If those changes are gradual then users may not really notice the small differences as they introduced, and if anyone does complain, it becomes easy for supporters of the project to deflect complaints (as, arguably, you may be here -- not ostensibly trying to keep the author with the product, but trying to reduce their credibility and persuade others that there is no problem).

In many cases, free and open source software can help avoid a project falling into dark patterns because it's possible for people who disagree to fork it and maintain/promote their own alternative -- and then for other people to compare the original and the fork on their merits (which are transparent).

The author makes sense to me, and I think it is justified. Any extra prompts beyond what I expect the software to do for my purposes is extra cognitive load -- inputs which I have to deal with using my very limited senses and processing abilities. At some point, it becomes more trouble than it's worth, and that's when I quit and move on.

It's one of the reasons I no longer acknowledge or interact with cookie prompts, newsletter dialogs, notifications, or anything else interferes with my use of a Web page. If anything at all like that happens, I just close the page and move on. (Sometimes I just ignore the cookie prompts and read around them.)

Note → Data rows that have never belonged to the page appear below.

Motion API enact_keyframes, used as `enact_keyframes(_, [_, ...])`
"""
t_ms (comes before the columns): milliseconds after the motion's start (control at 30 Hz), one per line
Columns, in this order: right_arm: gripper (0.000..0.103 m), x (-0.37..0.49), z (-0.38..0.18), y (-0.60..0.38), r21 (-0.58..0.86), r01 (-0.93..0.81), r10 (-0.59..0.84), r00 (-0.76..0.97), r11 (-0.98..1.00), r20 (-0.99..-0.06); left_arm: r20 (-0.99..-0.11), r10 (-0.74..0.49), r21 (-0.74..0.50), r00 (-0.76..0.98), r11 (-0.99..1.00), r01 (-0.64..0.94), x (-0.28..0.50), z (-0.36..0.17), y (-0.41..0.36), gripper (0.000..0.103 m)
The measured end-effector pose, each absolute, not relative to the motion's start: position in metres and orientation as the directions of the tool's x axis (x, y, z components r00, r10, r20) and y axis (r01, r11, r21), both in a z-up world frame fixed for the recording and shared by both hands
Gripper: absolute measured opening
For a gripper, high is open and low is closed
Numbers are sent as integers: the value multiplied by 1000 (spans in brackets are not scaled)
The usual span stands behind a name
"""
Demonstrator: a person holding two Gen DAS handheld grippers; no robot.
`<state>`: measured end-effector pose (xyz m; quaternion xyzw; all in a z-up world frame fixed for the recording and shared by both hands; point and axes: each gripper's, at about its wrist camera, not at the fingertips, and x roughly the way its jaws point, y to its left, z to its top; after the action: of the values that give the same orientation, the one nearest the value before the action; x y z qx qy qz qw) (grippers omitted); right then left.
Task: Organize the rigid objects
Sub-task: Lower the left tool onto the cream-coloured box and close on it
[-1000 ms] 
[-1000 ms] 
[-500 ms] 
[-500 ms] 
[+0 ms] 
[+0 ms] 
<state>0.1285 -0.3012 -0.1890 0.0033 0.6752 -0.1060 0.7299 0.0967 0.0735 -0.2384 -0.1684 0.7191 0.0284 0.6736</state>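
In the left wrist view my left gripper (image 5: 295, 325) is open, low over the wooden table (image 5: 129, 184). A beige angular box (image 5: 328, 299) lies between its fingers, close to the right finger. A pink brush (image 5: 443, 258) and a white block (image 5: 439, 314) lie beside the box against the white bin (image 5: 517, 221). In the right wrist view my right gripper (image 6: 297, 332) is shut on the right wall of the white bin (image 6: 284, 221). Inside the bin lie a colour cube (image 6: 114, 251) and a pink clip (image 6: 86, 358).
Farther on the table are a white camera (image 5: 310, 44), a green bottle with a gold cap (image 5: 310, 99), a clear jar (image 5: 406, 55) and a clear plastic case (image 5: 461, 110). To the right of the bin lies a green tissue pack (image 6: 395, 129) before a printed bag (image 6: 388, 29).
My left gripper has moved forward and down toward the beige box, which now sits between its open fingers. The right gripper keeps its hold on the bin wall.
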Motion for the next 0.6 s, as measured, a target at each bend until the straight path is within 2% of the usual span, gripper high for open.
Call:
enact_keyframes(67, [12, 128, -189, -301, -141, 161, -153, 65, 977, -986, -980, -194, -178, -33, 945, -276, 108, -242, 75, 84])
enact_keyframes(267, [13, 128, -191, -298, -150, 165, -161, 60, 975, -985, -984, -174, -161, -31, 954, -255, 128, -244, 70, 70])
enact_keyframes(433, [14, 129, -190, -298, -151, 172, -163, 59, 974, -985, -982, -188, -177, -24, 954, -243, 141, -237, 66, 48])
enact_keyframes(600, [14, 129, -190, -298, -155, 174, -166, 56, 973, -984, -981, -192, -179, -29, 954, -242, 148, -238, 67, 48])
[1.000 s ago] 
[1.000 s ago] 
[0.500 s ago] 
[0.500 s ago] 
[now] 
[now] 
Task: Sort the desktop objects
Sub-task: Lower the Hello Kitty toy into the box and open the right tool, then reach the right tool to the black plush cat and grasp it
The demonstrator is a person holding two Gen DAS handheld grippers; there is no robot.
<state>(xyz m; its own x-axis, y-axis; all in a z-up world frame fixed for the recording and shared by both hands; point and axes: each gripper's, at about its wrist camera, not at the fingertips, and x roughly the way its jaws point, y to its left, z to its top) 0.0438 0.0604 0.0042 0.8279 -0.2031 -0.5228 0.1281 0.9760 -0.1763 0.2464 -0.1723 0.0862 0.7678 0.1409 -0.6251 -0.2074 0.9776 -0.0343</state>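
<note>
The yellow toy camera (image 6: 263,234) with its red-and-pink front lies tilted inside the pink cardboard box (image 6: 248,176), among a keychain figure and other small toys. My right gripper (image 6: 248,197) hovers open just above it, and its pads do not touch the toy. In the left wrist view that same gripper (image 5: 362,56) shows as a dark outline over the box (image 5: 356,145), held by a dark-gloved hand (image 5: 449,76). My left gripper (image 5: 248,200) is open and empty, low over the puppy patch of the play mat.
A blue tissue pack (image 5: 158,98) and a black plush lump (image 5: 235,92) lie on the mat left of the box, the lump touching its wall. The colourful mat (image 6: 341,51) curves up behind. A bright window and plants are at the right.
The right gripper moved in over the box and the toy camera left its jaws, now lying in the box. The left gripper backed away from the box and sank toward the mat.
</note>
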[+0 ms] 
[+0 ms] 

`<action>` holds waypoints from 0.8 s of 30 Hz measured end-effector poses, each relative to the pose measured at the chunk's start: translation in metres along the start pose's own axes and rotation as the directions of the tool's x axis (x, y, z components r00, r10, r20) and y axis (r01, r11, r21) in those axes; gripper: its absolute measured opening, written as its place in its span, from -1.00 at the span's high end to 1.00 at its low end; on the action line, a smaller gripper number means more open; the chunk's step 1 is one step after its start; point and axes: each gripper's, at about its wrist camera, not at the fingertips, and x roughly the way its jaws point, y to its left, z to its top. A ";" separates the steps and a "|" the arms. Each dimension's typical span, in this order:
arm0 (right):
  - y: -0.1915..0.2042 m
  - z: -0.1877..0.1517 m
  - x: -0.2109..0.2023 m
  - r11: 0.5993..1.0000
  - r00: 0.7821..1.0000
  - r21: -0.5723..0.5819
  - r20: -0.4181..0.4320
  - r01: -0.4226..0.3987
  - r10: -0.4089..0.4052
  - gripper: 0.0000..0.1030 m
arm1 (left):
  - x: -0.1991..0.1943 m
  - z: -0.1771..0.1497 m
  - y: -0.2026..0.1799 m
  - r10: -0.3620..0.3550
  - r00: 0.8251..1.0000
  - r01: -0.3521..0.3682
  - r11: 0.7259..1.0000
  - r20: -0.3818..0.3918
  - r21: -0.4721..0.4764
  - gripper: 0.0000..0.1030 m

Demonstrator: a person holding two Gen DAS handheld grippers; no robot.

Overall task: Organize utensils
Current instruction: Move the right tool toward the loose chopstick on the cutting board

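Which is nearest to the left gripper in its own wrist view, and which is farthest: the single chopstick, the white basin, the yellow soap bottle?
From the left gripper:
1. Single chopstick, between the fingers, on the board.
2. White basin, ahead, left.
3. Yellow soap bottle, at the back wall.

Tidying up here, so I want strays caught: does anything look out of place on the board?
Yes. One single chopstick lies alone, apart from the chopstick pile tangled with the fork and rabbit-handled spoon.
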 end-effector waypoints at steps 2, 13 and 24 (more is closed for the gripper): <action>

As a long-term strategy, this has paid off by not only saving me time and grief, but also made me realize that poorly designed usability correlates strongly with poor quality content, which I also save time by avoiding.

I think you are speaking from a point of view of having cognitive ability to spare, as opposed to struggling to keep up with cognitive load which is too much to handle.

The second, widest menu can be hidden (and keeps hidden) just with a single click.
> it well but includes a few prompts here and there for marketing purposes...is that really so bad?

If they are done well, no. Problem is they often aren't. An example of this is when I downloaded some app like headspace and they had this sort of relax and be ready to fall a sleep feature. It was relaxing and well done and turned the screen down nicely. Then, as soon as it was over, the screen was set to bright and it asked if wanted to rate it on the store.

Other apps will show marketing over what you are trying to do, or in a distracting manor.

So after a while people will start to associate it with scummy and bad behavior.

> that the reasons the author is calling Feedly out for are unjustified and don't really make sense.

Well, at least it is justified and make sense for the author.